Supplied material:

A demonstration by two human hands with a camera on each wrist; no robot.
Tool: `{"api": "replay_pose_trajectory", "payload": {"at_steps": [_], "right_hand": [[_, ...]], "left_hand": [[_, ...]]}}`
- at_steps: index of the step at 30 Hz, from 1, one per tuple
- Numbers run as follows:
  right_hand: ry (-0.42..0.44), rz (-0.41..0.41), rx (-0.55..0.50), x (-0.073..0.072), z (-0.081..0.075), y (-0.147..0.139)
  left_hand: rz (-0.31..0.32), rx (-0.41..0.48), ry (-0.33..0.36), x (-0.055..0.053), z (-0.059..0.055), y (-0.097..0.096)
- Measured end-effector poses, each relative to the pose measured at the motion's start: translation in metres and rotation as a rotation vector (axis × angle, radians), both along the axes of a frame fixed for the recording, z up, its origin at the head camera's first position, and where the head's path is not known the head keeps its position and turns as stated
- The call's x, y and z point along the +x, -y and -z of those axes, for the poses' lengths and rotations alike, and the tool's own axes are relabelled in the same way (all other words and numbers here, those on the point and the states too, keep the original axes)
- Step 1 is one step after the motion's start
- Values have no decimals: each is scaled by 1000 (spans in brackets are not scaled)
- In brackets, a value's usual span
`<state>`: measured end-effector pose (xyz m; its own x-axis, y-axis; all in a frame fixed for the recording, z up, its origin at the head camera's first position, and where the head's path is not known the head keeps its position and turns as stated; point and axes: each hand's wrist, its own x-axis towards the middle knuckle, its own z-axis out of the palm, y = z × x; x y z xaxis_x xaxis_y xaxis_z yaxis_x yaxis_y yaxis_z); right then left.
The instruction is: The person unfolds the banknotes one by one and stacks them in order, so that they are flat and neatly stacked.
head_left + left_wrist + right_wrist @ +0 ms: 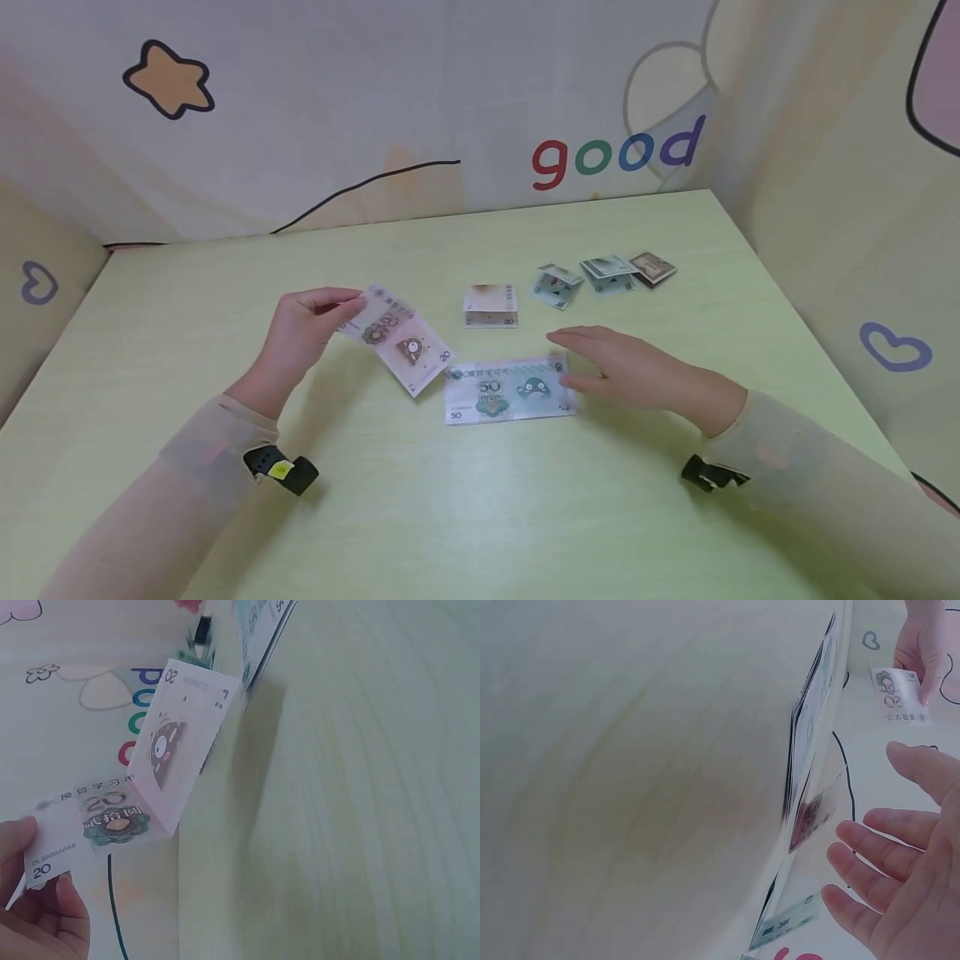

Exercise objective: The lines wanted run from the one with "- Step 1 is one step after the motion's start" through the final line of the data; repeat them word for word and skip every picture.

Completed task:
- Step 1 is one step after the motion's start
- Values have no decimals: each is scaled by 1000 (spans in brackets are not scaled)
- In brackets, a value's usual span
`<state>`: measured end-effector pose (xyz m; its own x-axis, y-axis; all in a frame fixed for the recording, z up, its origin at the head camera's first position, and where the head's path is not known the head keeps its position and turns as stated; point and axes: each hand's wrist, its own x-axis towards the middle knuckle, its own z-axis out of the palm, y = z × x; x y z xaxis_x xaxis_y xaxis_z yaxis_x yaxis_y yaxis_z); right then left.
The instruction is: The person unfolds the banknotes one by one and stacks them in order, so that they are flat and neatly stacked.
head_left + left_wrist + right_wrist @ +0 ms: 

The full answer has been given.